Final analysis: strengths, adoption risk, and a realistic roadmap
Notable strengths of making these features native
- Reduced friction: Users wouldn’t need to hunt down trusted third‑party apps after every install.
- Security and integration: Microsoft can build these features with safer privilege models, sandboxing, and enterprise controls.
- Lower support burden: Official, documented options mean fewer threads and workarounds in community support channels.
Key risks and constraints
- Hardware and licensing: External‑monitor control requires vendor cooperation (DDC/CI) and codecs like HEVC involve licensing. Microsoft can partially mitigate these by offering fallback modes and clearer messaging.
- Feature bloat vs. discoverability: Adding specialized options natively risks cluttering Settings; the right model is optional, modular features — shipped as Components or Feature Packs that users can enable.
- Backward compatibility: Restoring legacy UI behaviors (taskbar movement, context menus) must be done in a compatibility layer to avoid breaking shell extensions and OEM customizations. ExplorerPatcher’s issues show why careful engineering and Insider‑ring QA matter.

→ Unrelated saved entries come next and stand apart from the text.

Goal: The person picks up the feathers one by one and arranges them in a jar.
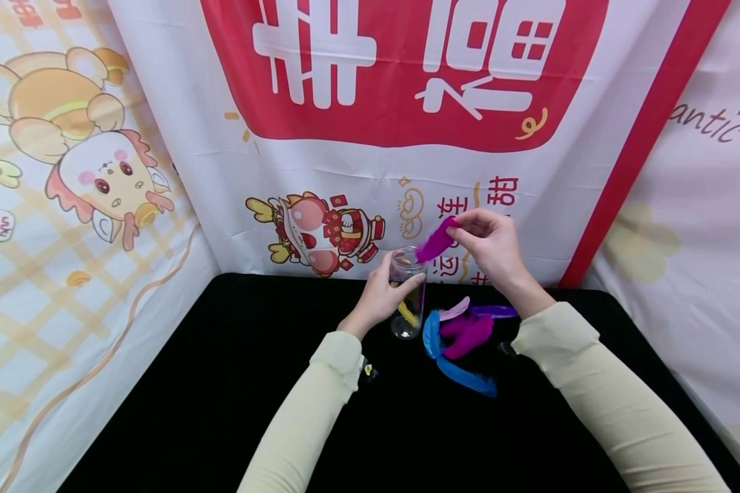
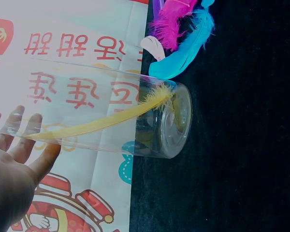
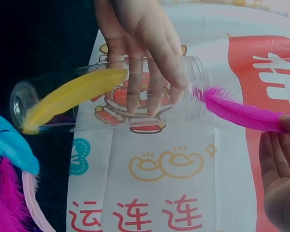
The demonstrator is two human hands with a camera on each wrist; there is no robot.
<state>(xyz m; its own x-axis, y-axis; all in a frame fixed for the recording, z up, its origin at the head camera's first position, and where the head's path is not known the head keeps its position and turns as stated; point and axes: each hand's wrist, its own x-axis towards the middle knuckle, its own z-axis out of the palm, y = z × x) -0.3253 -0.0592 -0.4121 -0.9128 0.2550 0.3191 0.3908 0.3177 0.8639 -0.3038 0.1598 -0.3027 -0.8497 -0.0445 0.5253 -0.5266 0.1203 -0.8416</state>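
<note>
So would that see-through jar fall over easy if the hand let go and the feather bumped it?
Probably fairly easily. The clear jar stands tall and narrow on the black table, so it looks tippy, and the left hand grips it. It holds only a yellow feather, so it is likely light. Still, the magenta feather in the right hand looks soft and would likely bend first.

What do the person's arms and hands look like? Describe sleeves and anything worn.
Both arms wear long, pale cream sleeves ending in gathered cuffs at the wrists. The left hand and right hand are bare: no gloves, rings or watch show. A small dark device sits by the left cuff.
</note>
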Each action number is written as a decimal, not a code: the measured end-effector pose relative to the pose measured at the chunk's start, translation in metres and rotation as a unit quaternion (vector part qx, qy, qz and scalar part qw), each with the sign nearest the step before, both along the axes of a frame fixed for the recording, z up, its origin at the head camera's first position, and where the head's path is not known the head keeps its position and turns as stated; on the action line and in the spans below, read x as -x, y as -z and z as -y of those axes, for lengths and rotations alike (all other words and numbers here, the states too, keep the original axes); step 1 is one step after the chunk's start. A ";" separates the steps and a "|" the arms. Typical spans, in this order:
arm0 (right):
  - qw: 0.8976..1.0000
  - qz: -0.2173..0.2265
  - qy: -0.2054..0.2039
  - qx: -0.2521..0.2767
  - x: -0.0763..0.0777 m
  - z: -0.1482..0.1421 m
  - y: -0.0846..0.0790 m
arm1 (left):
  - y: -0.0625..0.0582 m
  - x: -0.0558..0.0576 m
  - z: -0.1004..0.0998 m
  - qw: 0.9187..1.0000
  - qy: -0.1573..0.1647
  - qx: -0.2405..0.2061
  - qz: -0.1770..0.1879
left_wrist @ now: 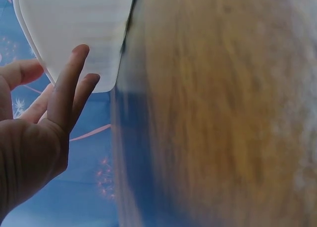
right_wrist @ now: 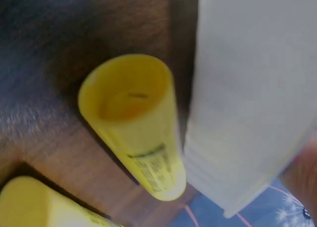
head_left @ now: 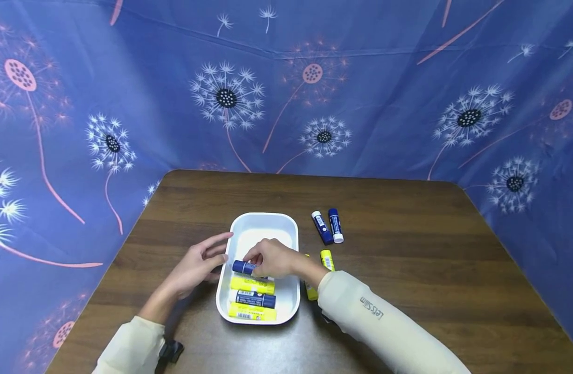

A realistic rollout plan for Microsoft
- Ship these as optional Feature Packs or Components in the Microsoft Store (or as part of Windows Optional Features) so mainstream users aren’t impacted unless they opt in.
- Integrate enterprise controls and MDM/Group Policy management so admins can enable these on managed fleets.
- Publish a compatibility matrix for DDC/CI brightness control and codec availability to set expectations and avoid confusion.
- Where licensing is required (HEVC), improve plumbing: make the paid codec a zero‑friction Store add‑on during setup, or negotiate OEM preinstalls for new systems.
Conclusion
Windows 11 is richer and more polished than its predecessors, but practical, everyday features still live in a mature third‑party ecosystem because they weren’t prioritized for the core OS. Monitorian, Bulk Crap Uninstaller, VLC, ExplorerPatcher, and WinDirStat are each tiny in scope but enormous in daily impact. They reveal a consistent theme: when Microsoft exposes small, secure, and discoverable knobs in Settings or offers optional feature packs, the OS becomes significantly more usable for both casual and power users.Microsoft doesn’t need to clone every beloved third‑party app, but it could adopt the ideas: native support for external display brightness (with DDC/CI detection), a safe bulk uninstaller, better codec accessibility, taskbar position options as an opt‑in setting, and a visual disk analyzer. Those changes would eliminate dozens of repetitive installs, simplify imaging and provisioning, and make Windows 11 feel more polished for the people who live in its UI every day. The community has already proven the use cases and prototyped safe solutions — the remaining step is for Microsoft to treat these capabilities as first‑class citizen features that can be toggled on, managed by IT, and trusted across builds.